Now let's see how can we implement this. Let's consider the following scenarios:

• Dynamic volume provisioning

  • After a successful persistent volume creation instead of returning the volume path in format "[datastore1] kubevols/volume1.vmdk", we would be returning "[datastore1] 47bb5e59-a61d-f252-e2a1-02001ad1b044/volume1.vmdk".
  • Kubernetes would use this new volume path to check if the volume is attached to the node. Then we would query the VM device backing path to see if it matches the volume path. The same logic can be applied even if there are multiple volumes.

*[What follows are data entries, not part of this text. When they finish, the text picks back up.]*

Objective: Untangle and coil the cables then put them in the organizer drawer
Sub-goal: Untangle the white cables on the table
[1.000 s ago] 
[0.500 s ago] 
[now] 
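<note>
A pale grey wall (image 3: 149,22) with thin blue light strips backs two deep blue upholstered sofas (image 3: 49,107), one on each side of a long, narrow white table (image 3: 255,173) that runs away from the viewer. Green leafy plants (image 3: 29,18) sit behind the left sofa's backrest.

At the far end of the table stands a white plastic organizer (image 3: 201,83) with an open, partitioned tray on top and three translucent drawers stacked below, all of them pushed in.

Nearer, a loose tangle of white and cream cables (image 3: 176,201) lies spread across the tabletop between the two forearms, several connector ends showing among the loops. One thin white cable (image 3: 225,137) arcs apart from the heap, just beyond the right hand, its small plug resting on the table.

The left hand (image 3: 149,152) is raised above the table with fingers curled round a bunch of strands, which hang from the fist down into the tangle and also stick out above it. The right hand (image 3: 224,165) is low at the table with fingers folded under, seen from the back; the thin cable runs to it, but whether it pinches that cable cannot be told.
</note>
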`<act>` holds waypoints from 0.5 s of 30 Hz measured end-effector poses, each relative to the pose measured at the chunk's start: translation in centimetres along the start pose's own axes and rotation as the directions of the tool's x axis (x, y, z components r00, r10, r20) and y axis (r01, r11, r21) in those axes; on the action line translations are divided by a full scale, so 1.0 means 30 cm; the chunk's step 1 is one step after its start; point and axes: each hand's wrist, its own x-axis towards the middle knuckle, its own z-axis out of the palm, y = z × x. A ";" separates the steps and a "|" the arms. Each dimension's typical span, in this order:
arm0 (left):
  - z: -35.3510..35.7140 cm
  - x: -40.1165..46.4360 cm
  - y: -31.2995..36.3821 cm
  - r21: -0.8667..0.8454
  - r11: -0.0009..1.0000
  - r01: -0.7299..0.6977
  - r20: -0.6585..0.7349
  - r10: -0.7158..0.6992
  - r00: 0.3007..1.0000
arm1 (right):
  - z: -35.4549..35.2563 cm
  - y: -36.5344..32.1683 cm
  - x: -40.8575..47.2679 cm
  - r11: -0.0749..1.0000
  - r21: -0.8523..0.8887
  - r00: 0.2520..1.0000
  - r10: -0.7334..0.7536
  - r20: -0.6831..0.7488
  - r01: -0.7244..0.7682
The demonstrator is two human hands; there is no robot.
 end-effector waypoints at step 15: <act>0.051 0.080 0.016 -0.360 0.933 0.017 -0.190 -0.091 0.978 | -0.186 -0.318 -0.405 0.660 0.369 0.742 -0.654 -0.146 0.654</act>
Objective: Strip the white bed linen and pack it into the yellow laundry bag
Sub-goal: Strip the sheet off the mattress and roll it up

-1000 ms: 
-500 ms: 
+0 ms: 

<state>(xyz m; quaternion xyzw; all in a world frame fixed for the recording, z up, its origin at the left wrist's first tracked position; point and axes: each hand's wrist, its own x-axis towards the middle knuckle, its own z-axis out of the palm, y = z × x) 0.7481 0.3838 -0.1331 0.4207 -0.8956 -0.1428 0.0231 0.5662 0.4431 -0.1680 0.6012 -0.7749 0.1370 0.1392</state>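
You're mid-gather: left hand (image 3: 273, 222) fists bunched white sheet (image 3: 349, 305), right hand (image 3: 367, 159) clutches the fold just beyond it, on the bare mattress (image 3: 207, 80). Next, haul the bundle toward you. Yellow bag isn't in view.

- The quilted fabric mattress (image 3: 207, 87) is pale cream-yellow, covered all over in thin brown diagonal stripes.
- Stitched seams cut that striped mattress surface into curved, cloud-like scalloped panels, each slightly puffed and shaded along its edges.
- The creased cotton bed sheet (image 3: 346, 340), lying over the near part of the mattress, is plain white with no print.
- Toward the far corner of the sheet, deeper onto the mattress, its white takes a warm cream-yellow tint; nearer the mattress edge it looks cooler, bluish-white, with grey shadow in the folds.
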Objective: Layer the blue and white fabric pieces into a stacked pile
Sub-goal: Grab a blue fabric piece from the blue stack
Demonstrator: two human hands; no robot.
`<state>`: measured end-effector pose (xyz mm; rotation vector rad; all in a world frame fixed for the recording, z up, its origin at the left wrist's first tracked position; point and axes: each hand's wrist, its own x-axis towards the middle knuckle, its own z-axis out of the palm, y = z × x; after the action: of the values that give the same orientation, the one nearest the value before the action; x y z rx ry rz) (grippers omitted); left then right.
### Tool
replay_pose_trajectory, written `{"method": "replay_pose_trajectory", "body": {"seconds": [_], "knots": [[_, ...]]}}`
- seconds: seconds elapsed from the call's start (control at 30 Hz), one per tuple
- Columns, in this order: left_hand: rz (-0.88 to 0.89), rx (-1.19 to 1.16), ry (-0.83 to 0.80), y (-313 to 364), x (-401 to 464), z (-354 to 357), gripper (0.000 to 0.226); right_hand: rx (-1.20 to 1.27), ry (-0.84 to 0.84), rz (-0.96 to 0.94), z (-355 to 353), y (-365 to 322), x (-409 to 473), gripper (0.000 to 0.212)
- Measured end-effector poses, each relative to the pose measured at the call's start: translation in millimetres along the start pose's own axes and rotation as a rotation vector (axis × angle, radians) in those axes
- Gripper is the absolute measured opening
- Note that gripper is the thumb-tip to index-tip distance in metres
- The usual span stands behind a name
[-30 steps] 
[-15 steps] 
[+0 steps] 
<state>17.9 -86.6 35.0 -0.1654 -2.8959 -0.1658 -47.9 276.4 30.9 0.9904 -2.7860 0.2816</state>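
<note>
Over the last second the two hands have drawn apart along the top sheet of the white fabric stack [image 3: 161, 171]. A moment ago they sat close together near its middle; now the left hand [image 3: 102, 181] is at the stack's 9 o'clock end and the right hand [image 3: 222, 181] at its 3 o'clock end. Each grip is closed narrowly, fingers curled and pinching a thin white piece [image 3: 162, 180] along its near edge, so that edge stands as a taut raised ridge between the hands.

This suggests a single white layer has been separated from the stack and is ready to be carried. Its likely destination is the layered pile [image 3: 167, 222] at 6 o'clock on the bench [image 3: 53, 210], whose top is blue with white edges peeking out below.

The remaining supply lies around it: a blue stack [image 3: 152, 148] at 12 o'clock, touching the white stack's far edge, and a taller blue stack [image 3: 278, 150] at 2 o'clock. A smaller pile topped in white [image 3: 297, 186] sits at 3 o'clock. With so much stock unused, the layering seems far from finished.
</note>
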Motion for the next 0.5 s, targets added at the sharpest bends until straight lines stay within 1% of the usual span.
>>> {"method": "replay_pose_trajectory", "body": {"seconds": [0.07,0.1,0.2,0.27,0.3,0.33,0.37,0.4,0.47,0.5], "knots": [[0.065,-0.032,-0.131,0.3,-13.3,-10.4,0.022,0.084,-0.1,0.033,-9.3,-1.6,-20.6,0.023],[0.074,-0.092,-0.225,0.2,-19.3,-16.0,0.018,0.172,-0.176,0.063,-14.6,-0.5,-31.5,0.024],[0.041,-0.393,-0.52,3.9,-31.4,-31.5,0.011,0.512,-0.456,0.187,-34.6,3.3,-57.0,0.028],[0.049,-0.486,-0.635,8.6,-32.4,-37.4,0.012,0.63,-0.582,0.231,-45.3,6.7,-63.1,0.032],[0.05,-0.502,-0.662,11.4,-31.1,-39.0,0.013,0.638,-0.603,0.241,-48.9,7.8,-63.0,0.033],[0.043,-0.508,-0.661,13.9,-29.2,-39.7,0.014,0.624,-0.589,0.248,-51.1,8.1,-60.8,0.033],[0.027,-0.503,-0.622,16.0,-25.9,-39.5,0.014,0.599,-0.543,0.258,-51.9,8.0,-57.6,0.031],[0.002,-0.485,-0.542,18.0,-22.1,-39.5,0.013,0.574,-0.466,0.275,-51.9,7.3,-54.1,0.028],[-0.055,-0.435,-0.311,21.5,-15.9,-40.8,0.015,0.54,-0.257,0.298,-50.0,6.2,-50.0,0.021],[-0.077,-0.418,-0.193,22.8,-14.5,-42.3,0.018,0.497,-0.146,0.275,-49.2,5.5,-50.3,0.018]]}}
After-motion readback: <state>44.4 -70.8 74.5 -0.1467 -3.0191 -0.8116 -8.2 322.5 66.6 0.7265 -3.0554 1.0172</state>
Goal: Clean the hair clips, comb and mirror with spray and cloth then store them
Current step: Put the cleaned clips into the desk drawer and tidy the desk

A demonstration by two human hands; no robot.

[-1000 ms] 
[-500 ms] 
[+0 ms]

• Static volume provisioning

  • So here we would be asking the user to specify the canonical path instead of actual volume path. This way with the new DisksAreAttached() implementation uses this canonical path to verify the volume attached to the node directly. Without this canonical path we would have no way to verify if the disk is attached to volume in a single VC call.

apiVersion: v1
kind: PersistentVolume
metadata:
  name: redis-master-pv
spec:
  capacity:
    storage: 2Gi
  accessModes:
    - ReadWriteOnce
  persistentVolumeReclaimPolicy: Retain
  vsphereVolume:
    volumePath: "[datastore1] 47bb5e59-a61d-f252-e2a1-02001ad1b044/volume1.vmdk"
    fsType: ext4 

[BaluDontu]

I see BulkVerifyVolumes API returns map[types.NodeName]map[*volume.Spec]bool and error. For vsphere, I am trying to implement the functionality and see the following roadblocks.

In vsphere, when a node is powered off the volumes are not detached automatically as opposed to case in GCE and AWS. I see the existing BulkVerifyVolumes API throws an error for the entire API call but not for individual nodes. In case consider that I have 2 nodes with 2 volumes attached to each node. If node2 is down, the BulkVerifyVolumes should throw an error for that particular nodeVM which is node2, and then only kubernetes attempts to detach the disk for that node. For node 1, it returns vol1 - true and vol2 - true which shows that the volumes are still attached. With the existing API, I cannot return an error for the individual node, I have to throw an error for the entire API which doesn't seem to be helpful in this because its only node2 which is down and needs volumes to be detached automatically and not node1.

Overall with existing API, we cannot send the status for every node rather we can send it only for the entire API call. This might seem perfect in envt. like AWS and GCE which volumes are detached automatically when the node is powered off.

I am working with @jingxu and @gnufied for clarification on this. Also provided by comments on kubernetes#41306 and reached out to them via slack channel.

[tusharnt]

As of today, changes are almost ready. Undergoing rigorous testing before it can be posted for review on k8s master.

[BaluDontu]

PR is already our for review around a week ago - kubernetes#52131. Waiting for review from kubernetes reviewers.

[BaluDontu]

This change is merged in master. Closing it now.